Strauss’s churning of related themes finds parallels in W. B. Yeats’s poem “Easter 1916,” questioning the needless death and sacrifice in the wake of Irish republicans’ failed rebellion against British rule. Yeats writes the refrain: “All changed, changed utterly: / A terrible beauty is born.” Yet, it is hard to find anything “born” in Metamorphosen, which the critic Alan Jefferson called “possibly the saddest piece ever written.”
In this piece, Strauss seems to be using the endlessly twisting, unfurling idiom of Wagner to mourn the symbolic death of Wagner and so much else in German culture in what he called “the most terrible period in human history… the 12-year reign of bestiality, ignorance, and anti-culture under the greatest animals.” Many have criticized Strauss for not demonstrating the same grief he held for the destruction of German culture for the human cost of the brutal Nazi regime, but the sense of loss is palpable.
Strauss’s metamorphosis seems to unfold in reverse: the butterfly turns into a destructive worm. Recent scholarship has traced the inspiration of Metamorphosen not to Yeats, but rather to Goethe, who addressed the idea of transforma- tion in the poems The Metamorphosis of Plants and The Metamorphosis of Animals. These ideas also extended to the poem
“Niemand wird sich selber kennen” (Nobody Will Ever Know Himself ), a dark and prophetic meditation on civilized people’s capacity for evil.

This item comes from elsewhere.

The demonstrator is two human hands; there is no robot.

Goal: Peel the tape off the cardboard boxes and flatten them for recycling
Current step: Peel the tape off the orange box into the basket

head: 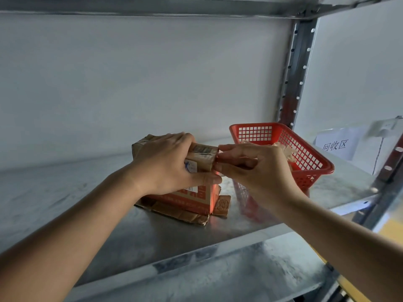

As for the themes of this piece, there are allusions everywhere to masterpieces of German music, too fleeting and too many to describe here. One theme, however, stands out from the rest. This is a brief descending scale, in a dotted rhythm. It appears almost subliminally throughout this long adagio, but near the end Strauss quotes it outright. It is a phrase from the second-movement funeral march of Beethoven’s Symphony No. 3 (“Eroica”), originally written to honor Napoleon Bonaparte then famously rescinded when Napoleon declared himself Emperor. Beethoven instead dedicated his Third Symphony “to the memory of a great man.” It seems likely that Strauss felt he was composing this music in memory of a great musical culture. There is no escaping the deep sadness of it.